Y cualquier manera, obteniendo un app fuera del almacén del juego sigue siendo común -- de hecho, es necesario si usted desea jugar Fortnite en un dispositivo de Android -- y los artistas con en YouTube y a otra parte están intentando constantemente trampear a gente en descargar de estas fuentes alternativas que no se han revisado oficialmente.

Mientras tanto, sugerimos hechar una ojeada cercano cualquier apps que usted haya descargado fuera del almacén del juego, y quizás evitar cualquiera que requiere una contraseña utilizar.

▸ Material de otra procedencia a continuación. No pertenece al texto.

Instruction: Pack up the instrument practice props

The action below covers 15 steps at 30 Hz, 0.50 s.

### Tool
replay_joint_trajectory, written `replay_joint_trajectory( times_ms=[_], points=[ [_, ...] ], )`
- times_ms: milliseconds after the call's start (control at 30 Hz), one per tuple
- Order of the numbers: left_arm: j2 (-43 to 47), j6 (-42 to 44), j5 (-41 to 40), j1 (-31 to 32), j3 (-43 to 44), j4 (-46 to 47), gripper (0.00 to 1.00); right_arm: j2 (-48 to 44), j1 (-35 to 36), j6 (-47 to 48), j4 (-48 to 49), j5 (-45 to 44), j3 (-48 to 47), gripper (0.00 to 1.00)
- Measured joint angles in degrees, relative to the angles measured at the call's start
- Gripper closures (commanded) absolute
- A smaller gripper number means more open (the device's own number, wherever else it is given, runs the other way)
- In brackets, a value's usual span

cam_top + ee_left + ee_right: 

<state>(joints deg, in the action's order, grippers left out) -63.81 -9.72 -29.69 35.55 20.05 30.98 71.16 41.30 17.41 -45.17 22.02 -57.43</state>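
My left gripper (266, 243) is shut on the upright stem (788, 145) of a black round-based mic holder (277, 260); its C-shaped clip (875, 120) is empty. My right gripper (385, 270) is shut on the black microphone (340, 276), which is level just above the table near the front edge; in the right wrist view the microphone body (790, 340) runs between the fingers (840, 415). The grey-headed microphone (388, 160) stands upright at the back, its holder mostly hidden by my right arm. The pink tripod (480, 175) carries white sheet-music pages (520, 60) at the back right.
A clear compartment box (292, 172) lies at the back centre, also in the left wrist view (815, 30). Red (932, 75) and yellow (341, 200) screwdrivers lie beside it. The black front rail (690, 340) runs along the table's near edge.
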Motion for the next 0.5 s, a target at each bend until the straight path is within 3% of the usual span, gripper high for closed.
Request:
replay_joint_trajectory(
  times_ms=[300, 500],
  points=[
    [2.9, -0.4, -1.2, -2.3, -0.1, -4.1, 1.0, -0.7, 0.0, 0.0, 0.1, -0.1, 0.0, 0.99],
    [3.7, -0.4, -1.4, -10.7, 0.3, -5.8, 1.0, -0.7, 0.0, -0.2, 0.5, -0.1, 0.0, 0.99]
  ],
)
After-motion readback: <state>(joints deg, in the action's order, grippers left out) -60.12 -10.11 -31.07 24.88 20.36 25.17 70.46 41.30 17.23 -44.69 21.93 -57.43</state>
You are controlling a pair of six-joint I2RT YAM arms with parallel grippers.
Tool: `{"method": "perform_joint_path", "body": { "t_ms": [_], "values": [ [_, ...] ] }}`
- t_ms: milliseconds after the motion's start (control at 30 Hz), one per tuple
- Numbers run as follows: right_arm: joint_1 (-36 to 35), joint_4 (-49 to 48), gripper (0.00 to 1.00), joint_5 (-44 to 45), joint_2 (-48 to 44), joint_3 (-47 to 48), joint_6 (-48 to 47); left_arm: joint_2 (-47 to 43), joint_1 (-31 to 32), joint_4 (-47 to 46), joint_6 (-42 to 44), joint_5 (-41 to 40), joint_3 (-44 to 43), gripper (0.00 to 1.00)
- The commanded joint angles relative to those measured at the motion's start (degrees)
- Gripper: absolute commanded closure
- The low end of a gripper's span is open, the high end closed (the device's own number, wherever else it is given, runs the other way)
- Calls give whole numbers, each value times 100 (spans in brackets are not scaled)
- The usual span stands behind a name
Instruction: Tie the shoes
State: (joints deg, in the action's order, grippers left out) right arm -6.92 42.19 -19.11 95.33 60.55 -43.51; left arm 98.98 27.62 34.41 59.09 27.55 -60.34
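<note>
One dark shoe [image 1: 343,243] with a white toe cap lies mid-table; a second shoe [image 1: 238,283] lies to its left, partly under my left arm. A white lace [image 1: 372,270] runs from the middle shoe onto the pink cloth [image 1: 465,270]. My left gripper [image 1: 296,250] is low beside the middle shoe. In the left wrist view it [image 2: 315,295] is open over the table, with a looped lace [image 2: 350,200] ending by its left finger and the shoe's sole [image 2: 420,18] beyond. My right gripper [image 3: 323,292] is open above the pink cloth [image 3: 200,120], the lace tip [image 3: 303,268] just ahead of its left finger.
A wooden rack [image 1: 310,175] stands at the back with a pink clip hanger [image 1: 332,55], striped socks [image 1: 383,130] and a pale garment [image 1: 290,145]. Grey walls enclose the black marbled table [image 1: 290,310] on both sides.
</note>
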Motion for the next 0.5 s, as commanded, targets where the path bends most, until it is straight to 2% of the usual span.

Un representante para LastPass nos ha enviado la declaración siguiente:

“Esta vulnerabilidad particular en ecosistema de Android app fue traída a nuestra atención por la universidad de Génova, de Italia, y de los investigadores de EURECOM con nuestro programa de la generosidad del insecto. Mientras que requerirán los esfuerzos continuados de la tela y a las comunidades de Android también, hemos puesto ya cambios en ejecución a nuestro LastPass Android app para atenuar y para reducir al mínimo el riesgo del ataque potencial detallado en este informe. Nuestro app ahora requiere la aprobación explícita del usuario antes de llenar cualesquiera apps desconocidos, y hemos aumentado la integridad de nuestra base de datos de las asociaciones del app para reducir al mínimo el riesgo de cualquier “apps falso” que era llenado/aceptado. En este tiempo, no tenemos ninguna indicación o Reason de creer que se ha comprometido cualquier dato sensible del usuario de LastPass. Como siempre, entregar un servicio seguro para nuestros usuarios sigue siendo nuestra prioridad superior y continuaremos trabajando con la comunidad de la seguridad para responder y para fijar informes potenciales de la vulnerabilidad lo más rápidamente posible. “

Los takeaways

  • Los investigadores académicos y una firma francesa del cybersecurity están divulgando que los encargados populares múltiples de la contraseña de Android son vulnerables a los apps del impostor que piden nombres y contraseñas del usuario.
  • Estos impostors utilizan el mismo nombre del paquete que los apps verdaderos, y se hacen mirada visualmente idéntica.
  • Esta clase de cosa es rara en el almacén del juego, pero tendríamos muy cuidados sobre los apps obtenidos fuera del almacén que desean sus contraseñas.

También vea

Tom McNamara es redactor mayor para Download.com de CNET. Él cubre principalmente Windows, móvil y seguridad de DeskTop, los juegos, Google, los servicios que fluyen, y los medios sociales. Tom era también redactor en el máximo PC e ignición, y su trabajo ha aparecido en CNET, PC Gamer, MSN.com, y Salon.com. Él es también unreasonably orgulloso que él ha mantenido el mismo teléfono por más de dos años.